しかし、ジョーは世界選手権の直前に行方不明になってしまう。
ジョーはどこに? そして、何故?

 

感想
ジョーが世界選手権を前にして失踪した理由は「今度は負けるとピーターに予言されたから」となっているが、実際は「元々悪かった目が急激に悪化した」であった。万城目が「ジョーはピーターを通じて自分自身に暗示を掛けている」と言っているので、ボクサーとしては致命的と言える目の悪化を隠す為に酒やピーターの予言に逃げていたのかもしれない。

 

ジョーはボクサーとしてもピエロとしても活躍出来るだけの才能があった。あと必要なのは自信だけで、ジョーはピーターを通じて自己暗示を掛ける事でそれを補っていたのかもしれない。しかし、自己暗示のきっかけに過ぎなかったはずのピーターと言う存在がジョーの中で段々と大きくなっていき、遂にはピーター無しでは生きていけなくなった。
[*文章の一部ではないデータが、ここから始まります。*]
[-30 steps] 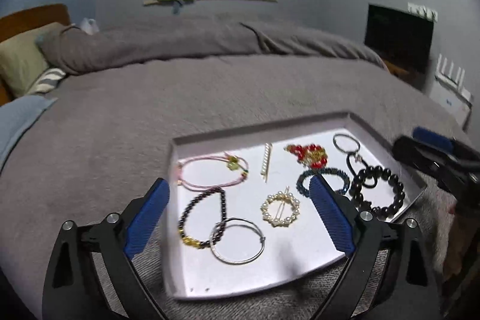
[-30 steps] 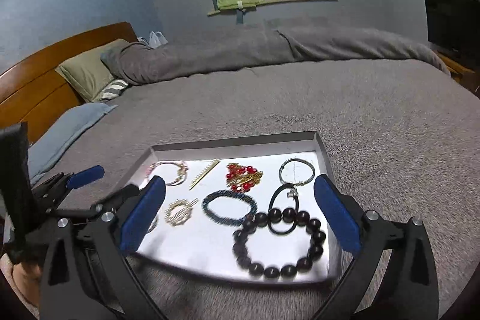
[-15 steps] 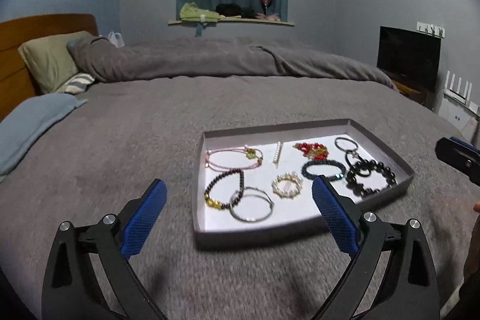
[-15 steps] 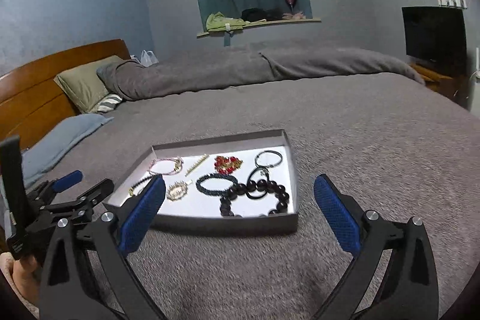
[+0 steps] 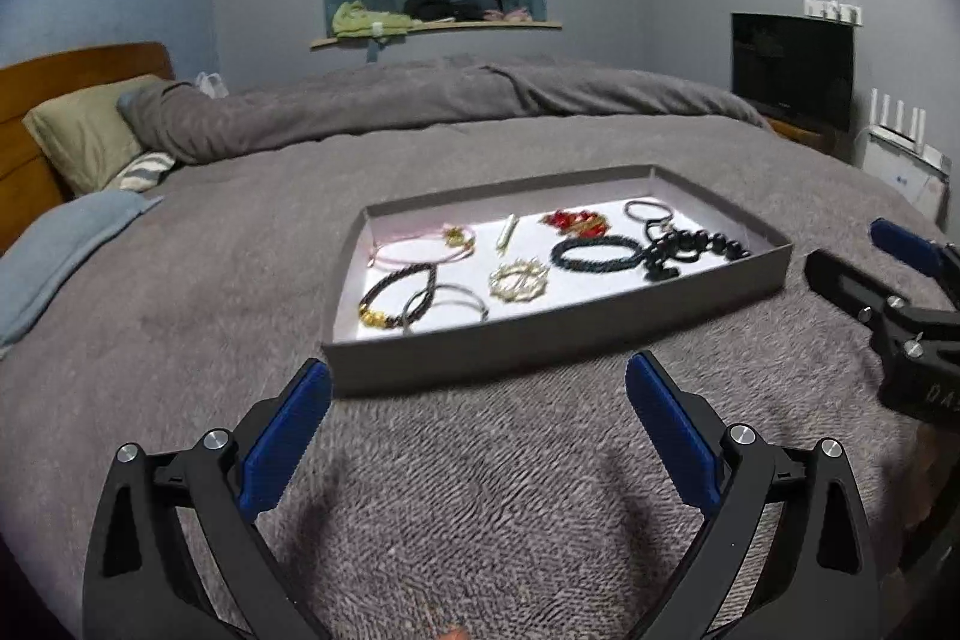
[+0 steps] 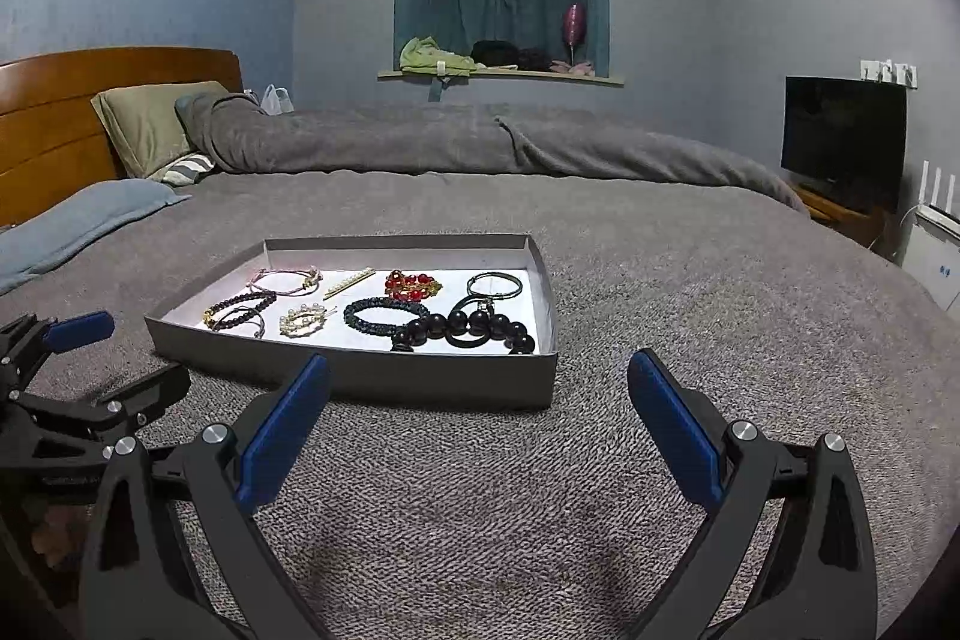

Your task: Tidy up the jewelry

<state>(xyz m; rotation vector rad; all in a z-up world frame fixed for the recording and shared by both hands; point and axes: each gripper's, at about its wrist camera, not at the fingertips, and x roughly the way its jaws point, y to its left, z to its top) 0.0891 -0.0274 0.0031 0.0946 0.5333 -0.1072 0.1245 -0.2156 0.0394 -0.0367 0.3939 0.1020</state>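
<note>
A shallow grey tray (image 5: 540,340) (image 6: 360,370) with a white floor lies on the grey bed cover. Several pieces lie in it: a pink cord bracelet (image 5: 420,247), a pearl ring brooch (image 5: 519,280) (image 6: 303,321), a red bead piece (image 5: 573,222) (image 6: 413,284), a dark braided bracelet (image 5: 594,253) (image 6: 384,313) and a big black bead bracelet (image 5: 696,247) (image 6: 465,328). My left gripper (image 5: 477,424) is open and empty, in front of the tray. My right gripper (image 6: 480,424) is open and empty, also in front of it.
The bed cover (image 6: 660,340) spreads all round the tray. Pillows (image 6: 144,124) and a wooden headboard (image 6: 54,112) are at the far left. A dark screen (image 6: 843,139) stands at the right. The right gripper also shows in the left wrist view (image 5: 900,292).
Both grippers have pulled back and down from over the tray, so the tray now lies farther ahead. Both stayed open and empty. The jewelry has not moved.
</note>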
最後にピーターがどうなったのかは不明だが、ジョーが立ち直るにはピーターと言う存在は消えなければいけなかった。

 

最後の場面は台詞やナレーションが無いので見た人の解釈に委ねられているが、ジョーや万城目達の表情を見るに悪い結末ではないと思われる。
万城目はこのまま逃げ回っていたら「ジョーは相手側に買収された」「暴力団八百長を頼まれた」と不名誉な事を言われて子供達を悲しませる事になると言い、ジョーは自分が無様にノックアウトされたら子供達を悲しませる事になると言っていたが、最後の場面のジョーは子供達を悲しませない為に立ち上がったのだと自分は解釈している。

 

パンチが画面を打ち抜いたり、ジョーが文字通り姿を消したり、ジョーの写真が破かれたりと今回は場面転換が凝っている。

 

ボクシングで「ジョー」と言う名前だと『あしたのジョー』を思い出す。(因みに『あしたのジョー』の連載開始は1967年)
「ジョー」と言うボクサーは誰かモデルがいたのかな?

 

今回の話は助監督だった満田かずほさんのウルトラシリーズ監督デビュー作となっている。